Myostatin negatively regulates skeletal muscle size in multiple species, and therefore, myostatin blockade has been therapeutically explored to promote muscle growth in humans, including to counter the muscle loss seen in obese humans using GLP1R agonists. In this study, we present results from a large multi-cohort genetic association analysis, using data from 1.1 million individuals to examine the effects of function-disrupting mutations in the myostatin gene (MSTN) on traits relevant to body composition and cardiometabolic health.

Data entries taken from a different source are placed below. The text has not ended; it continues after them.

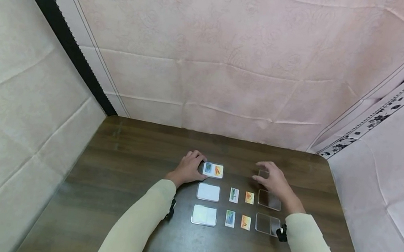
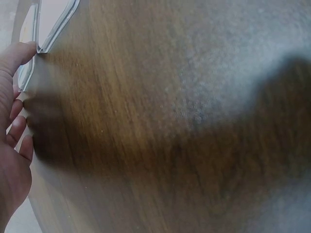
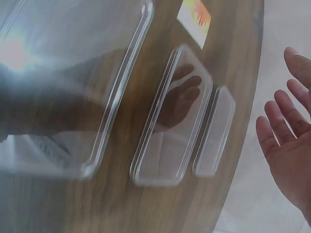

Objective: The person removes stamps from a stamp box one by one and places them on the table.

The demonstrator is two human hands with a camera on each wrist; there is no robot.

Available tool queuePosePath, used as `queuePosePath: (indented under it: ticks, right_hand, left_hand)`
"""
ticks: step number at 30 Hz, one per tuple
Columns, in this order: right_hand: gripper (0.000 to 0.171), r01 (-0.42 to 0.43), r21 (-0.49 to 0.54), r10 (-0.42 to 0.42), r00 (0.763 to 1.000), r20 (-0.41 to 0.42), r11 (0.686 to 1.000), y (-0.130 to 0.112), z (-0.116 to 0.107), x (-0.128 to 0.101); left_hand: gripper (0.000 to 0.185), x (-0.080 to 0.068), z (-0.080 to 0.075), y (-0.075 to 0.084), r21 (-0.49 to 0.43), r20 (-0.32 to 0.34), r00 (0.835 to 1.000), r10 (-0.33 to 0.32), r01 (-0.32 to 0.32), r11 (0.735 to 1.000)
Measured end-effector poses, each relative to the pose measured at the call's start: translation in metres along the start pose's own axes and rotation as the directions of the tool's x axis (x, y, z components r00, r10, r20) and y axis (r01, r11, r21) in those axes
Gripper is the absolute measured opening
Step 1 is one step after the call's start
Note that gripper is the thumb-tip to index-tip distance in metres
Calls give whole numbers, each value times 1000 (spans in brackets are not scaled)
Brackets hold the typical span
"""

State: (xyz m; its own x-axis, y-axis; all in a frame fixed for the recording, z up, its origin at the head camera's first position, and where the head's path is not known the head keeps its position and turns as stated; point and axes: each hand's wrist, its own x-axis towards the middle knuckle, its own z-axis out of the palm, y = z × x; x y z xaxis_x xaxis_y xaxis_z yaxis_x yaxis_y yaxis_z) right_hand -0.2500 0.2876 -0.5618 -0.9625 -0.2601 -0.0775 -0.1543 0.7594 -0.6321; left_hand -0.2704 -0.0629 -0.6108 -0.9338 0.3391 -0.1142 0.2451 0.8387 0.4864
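Observation:
My left hand grips the left end of the farthest white flat case, thumb at its near corner and index finger at its far corner. On this case lie a blue stamp and an orange stamp, side by side. In the left wrist view, the thumb meets the case's edge. Over the farthest clear lid, partly hiding it, is my right hand. It holds nothing, and its fingers are spread and relaxed in the right wrist view.
Two more white cases lie nearer. Right of them are two bluish-green stamps, two orange stamps and two clear lids. Pale cloth hangs around the wooden table.

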Motion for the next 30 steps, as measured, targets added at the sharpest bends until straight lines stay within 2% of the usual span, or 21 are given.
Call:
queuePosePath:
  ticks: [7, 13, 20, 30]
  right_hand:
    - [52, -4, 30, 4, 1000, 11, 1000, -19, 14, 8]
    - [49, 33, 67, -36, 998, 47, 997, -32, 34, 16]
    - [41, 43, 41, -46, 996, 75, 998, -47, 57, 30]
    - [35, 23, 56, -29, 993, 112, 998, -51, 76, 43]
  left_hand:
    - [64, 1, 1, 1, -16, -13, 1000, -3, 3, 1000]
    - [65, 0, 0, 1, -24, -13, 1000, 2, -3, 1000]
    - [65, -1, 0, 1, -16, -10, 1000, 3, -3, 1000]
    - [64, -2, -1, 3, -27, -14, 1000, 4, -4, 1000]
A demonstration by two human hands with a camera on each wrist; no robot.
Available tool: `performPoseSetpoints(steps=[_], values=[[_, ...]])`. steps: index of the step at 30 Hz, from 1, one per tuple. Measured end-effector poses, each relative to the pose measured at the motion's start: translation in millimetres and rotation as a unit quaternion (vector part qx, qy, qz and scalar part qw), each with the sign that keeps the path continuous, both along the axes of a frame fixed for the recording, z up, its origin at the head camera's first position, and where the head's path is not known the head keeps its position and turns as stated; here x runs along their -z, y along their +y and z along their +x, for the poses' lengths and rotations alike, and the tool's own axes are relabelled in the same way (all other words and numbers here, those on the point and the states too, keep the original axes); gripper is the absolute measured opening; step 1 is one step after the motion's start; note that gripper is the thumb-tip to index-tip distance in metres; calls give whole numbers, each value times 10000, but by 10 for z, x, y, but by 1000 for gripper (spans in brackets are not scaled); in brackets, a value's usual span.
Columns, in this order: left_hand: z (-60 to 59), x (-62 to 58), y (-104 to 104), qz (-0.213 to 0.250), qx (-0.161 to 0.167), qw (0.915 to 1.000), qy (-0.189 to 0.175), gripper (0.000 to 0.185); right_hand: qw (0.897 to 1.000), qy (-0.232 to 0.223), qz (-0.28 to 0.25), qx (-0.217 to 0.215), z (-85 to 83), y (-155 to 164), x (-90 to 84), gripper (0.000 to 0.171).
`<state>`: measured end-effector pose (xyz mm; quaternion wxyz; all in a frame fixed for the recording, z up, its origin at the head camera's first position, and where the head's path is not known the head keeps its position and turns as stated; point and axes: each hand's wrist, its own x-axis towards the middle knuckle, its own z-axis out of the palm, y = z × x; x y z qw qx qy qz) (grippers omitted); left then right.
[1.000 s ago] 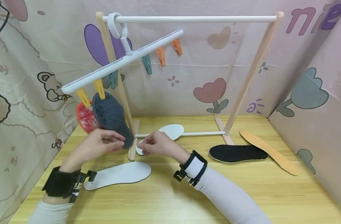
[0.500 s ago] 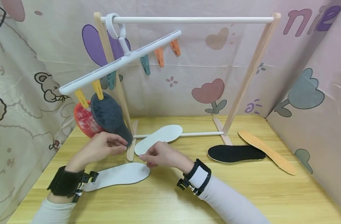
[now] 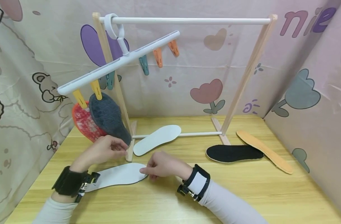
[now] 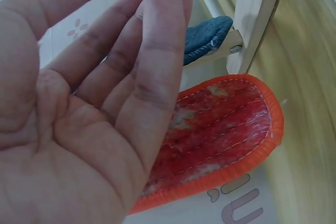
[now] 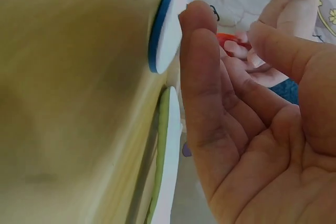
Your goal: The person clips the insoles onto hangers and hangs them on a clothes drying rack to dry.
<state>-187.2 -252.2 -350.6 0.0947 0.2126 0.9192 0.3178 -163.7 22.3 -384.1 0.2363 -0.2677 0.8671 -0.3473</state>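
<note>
In the head view a white insole [image 3: 117, 175] lies on the table in front. My right hand [image 3: 167, 165] is at its right end, thumb and fingers apart and holding nothing in the right wrist view, where that insole [image 5: 170, 30] shows a blue edge. My left hand [image 3: 104, 151], fingers loosely bent and holding nothing, is just below two hanging insoles. One is dark grey and fuzzy [image 3: 107, 115]; the other is red with an orange rim [image 3: 86, 123]. Yellow clips [image 3: 96, 89] hold them on a white hanger [image 3: 125, 59].
The hanger hooks over the white rail [image 3: 192, 21] of a wooden rack, with teal clips [image 3: 144, 64] and orange clips [image 3: 158, 58] hanging unused. Another white insole [image 3: 159, 138] lies across the rack's lower bar. At right, a black insole [image 3: 233, 153] touches a tan insole [image 3: 265, 152].
My right hand has come down and toward me, from over the far white insole to the right end of the near one. The left hand has lowered slightly.
</note>
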Motion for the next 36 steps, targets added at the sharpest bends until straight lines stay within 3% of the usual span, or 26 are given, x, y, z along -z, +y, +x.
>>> performPoseSetpoints(steps=[12,36], values=[[-3,67,16,-247,76,9997,-37,12,9999,-138,15,-61,63,-38,82,39],[-16,152,-24,-667,65,9976,-156,18,9999,-99,-9,-125,108,-102,113,40]])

Carriers of function-disrupting variants display decreased adiposity, an increase in lean mass, and increased grip strength and creatinine levels. We further characterize the effects of these variants on body composition using whole-body MRI data from UK Biobank, leveraging deep learning models to perform automated image segmentation for 77,572 individuals. Among mutation carriers increased muscle mass is observed across multiple muscle groups, with heterozygote carriers of loss-of-function-like mutations exhibiting increases in excess of 10%.
Our findings demonstrate that lifelong reduction in myostatin function enhances muscle size and strength in humans while decreasing body adiposity, providing insights into the potential benefits and safety of long-term therapeutic blockade of myostatin signaling.